In April, 2009, a magnitude 6.3 earthquake rocked the city of L’Aquila in the Abruzzi region of central Italy. Immediately after the tremor, researchers began measuring CO2 which was being emitted from nearby hotsprings.
Few would have suspected that more than a decade later, researchers would reveal the gas bubbling up from beneath Earth’s surface would trigger such a devastating quake which killed more than 300 people.
Beneath L’Aquila are two groundwater aquifers – permeable rocks which transmit groundwater – where the researchers began measuring the CO2.
They discovered huge bubbles of CO2 which travelled up through the rocks, triggering earthquakes as they did so.
The team from the Italian National Institute of Geophysics and Volcanology believe the CO2 travelled up, weakening the crust and making it more prone to tremors.
They said in a statement: “The Apenninic earthquakes in the last decade are clearly associated with the ascent of deeply derived CO2.”
Study coauthor Giovanni Chiodini, a geologist at the Italian National Institute of Geophysics and Volcanology, said: “I think there is feedback between the two.”

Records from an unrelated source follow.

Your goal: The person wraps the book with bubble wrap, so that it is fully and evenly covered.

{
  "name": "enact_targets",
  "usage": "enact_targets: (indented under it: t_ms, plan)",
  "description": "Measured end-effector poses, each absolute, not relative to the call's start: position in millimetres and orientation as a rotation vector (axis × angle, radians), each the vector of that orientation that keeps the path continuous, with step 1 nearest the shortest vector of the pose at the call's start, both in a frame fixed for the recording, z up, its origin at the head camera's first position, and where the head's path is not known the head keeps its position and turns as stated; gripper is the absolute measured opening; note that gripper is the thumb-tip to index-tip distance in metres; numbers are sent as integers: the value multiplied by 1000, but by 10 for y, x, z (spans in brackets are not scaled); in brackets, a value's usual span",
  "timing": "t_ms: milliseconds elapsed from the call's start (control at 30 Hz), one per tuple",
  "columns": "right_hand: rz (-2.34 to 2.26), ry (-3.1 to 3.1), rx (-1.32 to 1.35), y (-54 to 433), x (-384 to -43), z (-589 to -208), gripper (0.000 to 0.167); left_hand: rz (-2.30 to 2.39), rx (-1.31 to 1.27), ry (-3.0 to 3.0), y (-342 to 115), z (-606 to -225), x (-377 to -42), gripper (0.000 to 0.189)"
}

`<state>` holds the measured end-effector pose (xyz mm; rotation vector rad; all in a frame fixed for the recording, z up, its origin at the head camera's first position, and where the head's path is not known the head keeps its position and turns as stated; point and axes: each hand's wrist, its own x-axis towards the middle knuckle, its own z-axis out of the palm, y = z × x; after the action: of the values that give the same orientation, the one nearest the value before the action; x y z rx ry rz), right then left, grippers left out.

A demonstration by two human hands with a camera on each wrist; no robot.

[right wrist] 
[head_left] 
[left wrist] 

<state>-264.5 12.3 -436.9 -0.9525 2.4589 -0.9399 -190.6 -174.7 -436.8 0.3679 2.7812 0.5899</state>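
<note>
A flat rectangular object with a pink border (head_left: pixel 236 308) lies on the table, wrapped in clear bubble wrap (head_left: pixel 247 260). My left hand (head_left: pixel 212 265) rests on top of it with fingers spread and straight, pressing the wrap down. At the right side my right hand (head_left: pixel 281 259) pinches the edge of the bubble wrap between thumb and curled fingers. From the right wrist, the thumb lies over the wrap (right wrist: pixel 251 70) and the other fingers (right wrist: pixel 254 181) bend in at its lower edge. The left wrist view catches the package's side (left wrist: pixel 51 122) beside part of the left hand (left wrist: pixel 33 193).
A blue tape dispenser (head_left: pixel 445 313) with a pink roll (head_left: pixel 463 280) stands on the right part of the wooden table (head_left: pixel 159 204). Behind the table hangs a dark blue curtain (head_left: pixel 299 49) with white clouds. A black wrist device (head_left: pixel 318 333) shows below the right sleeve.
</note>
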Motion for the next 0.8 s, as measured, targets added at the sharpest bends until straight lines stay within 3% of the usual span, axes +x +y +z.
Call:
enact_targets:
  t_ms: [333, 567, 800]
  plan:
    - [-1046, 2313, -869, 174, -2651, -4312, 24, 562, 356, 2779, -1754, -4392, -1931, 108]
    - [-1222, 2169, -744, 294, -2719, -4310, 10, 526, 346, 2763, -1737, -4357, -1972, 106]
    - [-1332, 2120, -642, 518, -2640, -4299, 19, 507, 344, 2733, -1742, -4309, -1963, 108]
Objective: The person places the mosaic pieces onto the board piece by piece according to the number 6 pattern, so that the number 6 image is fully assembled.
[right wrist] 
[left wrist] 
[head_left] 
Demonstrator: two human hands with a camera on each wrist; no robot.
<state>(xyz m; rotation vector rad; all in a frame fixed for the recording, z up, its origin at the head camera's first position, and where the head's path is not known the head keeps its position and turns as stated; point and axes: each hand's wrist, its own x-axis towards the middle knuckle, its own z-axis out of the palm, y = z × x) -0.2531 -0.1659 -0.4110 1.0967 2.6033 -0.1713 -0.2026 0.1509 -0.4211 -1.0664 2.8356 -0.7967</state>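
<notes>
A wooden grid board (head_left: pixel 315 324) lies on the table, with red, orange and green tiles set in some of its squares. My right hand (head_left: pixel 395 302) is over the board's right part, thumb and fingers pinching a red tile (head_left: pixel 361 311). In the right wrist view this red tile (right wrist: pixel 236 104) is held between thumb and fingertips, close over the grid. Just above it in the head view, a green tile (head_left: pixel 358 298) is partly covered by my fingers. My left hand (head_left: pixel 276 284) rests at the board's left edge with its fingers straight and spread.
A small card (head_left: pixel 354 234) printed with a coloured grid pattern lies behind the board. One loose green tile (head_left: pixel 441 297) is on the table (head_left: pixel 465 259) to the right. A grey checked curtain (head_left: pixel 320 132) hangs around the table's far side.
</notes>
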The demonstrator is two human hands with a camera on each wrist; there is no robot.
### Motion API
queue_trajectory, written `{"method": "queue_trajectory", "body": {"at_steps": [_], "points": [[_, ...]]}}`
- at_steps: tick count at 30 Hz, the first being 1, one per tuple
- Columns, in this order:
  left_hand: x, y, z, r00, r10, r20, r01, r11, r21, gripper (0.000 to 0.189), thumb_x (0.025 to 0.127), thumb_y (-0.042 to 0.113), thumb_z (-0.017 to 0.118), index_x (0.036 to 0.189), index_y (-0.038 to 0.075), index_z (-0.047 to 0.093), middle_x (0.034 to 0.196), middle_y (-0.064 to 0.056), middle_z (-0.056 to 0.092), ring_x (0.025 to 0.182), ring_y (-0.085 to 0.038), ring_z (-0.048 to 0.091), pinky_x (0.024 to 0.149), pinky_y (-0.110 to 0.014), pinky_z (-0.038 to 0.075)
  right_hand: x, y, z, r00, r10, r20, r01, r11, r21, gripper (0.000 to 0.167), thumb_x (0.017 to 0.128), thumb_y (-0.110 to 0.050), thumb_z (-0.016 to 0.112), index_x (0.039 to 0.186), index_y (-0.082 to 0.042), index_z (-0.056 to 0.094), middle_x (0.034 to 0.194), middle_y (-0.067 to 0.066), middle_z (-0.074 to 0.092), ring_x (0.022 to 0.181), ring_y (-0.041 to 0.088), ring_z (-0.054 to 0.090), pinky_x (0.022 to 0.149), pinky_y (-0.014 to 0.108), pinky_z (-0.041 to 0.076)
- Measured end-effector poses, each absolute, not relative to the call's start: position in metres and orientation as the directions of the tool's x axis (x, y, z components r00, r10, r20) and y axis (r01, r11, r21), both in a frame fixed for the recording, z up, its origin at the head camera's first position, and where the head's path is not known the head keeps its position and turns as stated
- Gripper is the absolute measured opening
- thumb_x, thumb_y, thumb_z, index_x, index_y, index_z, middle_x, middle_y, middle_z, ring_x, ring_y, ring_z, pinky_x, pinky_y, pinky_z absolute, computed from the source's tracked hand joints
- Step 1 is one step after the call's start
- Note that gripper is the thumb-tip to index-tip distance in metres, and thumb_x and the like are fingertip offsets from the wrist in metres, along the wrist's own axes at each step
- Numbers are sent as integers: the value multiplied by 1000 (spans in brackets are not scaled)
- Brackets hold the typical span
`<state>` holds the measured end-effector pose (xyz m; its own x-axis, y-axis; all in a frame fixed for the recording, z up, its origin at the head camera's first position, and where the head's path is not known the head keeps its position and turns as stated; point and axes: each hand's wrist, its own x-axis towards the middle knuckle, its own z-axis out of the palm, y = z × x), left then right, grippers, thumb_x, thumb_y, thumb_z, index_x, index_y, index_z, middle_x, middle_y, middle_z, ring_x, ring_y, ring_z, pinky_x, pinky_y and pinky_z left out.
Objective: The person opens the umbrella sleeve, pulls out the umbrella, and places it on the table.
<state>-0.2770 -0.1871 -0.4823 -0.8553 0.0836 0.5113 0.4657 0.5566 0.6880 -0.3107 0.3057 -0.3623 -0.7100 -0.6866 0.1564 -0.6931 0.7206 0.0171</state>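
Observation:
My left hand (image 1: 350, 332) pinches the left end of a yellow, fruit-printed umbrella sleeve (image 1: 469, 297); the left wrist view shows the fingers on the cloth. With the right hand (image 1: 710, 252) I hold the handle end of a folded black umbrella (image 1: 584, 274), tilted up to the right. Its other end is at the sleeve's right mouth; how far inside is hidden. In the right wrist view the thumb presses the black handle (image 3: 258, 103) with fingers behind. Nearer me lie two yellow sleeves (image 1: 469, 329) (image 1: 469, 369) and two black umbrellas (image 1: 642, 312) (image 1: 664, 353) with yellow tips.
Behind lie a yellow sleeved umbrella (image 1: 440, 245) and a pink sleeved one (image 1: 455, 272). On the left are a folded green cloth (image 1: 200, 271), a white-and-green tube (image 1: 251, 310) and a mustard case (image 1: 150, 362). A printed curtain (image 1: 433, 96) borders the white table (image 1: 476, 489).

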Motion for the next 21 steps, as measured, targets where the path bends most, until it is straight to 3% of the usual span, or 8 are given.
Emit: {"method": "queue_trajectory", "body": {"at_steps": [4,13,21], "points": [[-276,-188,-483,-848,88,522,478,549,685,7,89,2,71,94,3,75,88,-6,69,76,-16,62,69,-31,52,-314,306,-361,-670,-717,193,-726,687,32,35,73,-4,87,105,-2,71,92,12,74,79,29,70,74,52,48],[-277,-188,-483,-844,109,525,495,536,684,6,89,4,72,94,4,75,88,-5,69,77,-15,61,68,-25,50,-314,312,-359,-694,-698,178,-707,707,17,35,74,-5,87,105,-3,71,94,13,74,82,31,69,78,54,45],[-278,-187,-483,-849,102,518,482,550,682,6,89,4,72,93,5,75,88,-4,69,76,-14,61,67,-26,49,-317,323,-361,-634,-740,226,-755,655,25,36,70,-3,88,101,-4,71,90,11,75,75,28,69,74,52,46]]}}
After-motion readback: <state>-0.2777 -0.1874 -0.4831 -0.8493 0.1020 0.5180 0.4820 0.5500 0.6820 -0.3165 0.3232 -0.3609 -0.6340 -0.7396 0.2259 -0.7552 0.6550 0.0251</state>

On the other hand, the team also believe that the initial small tremors of a quake may disrupt the CO2 bubbles, forcing them to shoot upwards and causing more powerful quakes.
They said: “The analysis of groundwaters makes it possible to investigate relatively large areas and related tectonic processes at regional scale.”
By monitoring tremors in the region for more than a decade, the team were also able to deduce how much CO2 was produced over a 10 year period by seismic activity.
They found a staggering 1.8 million tonnes of CO2 was released over the decade, which is equivalent to the carbon emitted from 350,000 cars driven for a year.
The team now believe these figures should be factored in when thinking about CO2 emissions in terms of saving the planet.
They wrote: “The study of groundwaters in tectonically active areas would be a powerful tool to better estimate the global budget of tectonic carbon dioxide emissions into the atmosphere.
“We hope that a continuous monitoring of water springs is the best way to track deeply produced CO2 emissions to better understand the causal relationship with seismicity.”